People v. DeRaffele (John)

CourtAppellate Terms of the Supreme Court of New York
DecidedDecember 12, 2019
Docket2019 NYSlipOp 29391
StatusPublished

This text of People v. DeRaffele (John) (People v. DeRaffele (John)) is published on Counsel Stack Legal Research, covering Appellate Terms of the Supreme Court of New York primary law. Counsel Stack provides free access to over 12 million legal documents including statutes, case law, regulations, and constitutions.

Bluebook
People v. DeRaffele (John), (N.Y. Ct. App. 2019).

Opinion



The People of the State of New York, Respondent,

against

John DeRaffele, Appellant.


John Deraffele, appellant pro se. City of New Rochelle Law Department, (Brian D. Murphy of counsel), for respondent.

Appeal from five judgments of the City Court of New Rochelle, Westchester County (Anthony A. Carbone, J.), rendered September 7, 2017. The judgments convicted defendant, after a nonjury trial, of two charges of violating Code of the City of New Rochelle § 111-8 and three charges of violating Code of the City of New Rochelle § 331-11 (A), and imposed sentences. The appeal brings up for review an order of that court dated March 13, 2017 denying defendant's pretrial motion to dismiss the five informations.
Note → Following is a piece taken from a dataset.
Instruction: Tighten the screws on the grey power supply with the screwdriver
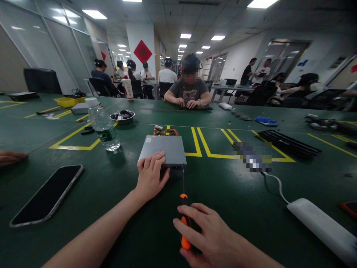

ORDERED that the judgments convicting defendant of violating Code of the City of New Rochelle § 111-8 under City Court docket Nos. 70063 and 70065 are reversed, on the facts, the information under each of those docket numbers is dismissed, and the fines imposed thereon, if paid, are remitted; and it is further,

ORDERED that the judgments convicting defendant of violating Code of the City of New Rochelle § 331-11 (A) under City Court docket Nos. 70064 and 70097 are reversed, on the law and as a matter of discretion in the interest of justice, the information under each of those docket numbers is dismissed, and the fines imposed thereon, if paid, are remitted; and it is further,

ORDERED that the judgment convicting defendant of violating Code of the City of New Rochelle § 331-11 (A) under City Court docket No. 70098 is modified, as a matter of discretion [*2]in the interest of justice, by reducing the fine imposed thereon to the sum of $500; as so modified, that judgment of conviction is affirmed.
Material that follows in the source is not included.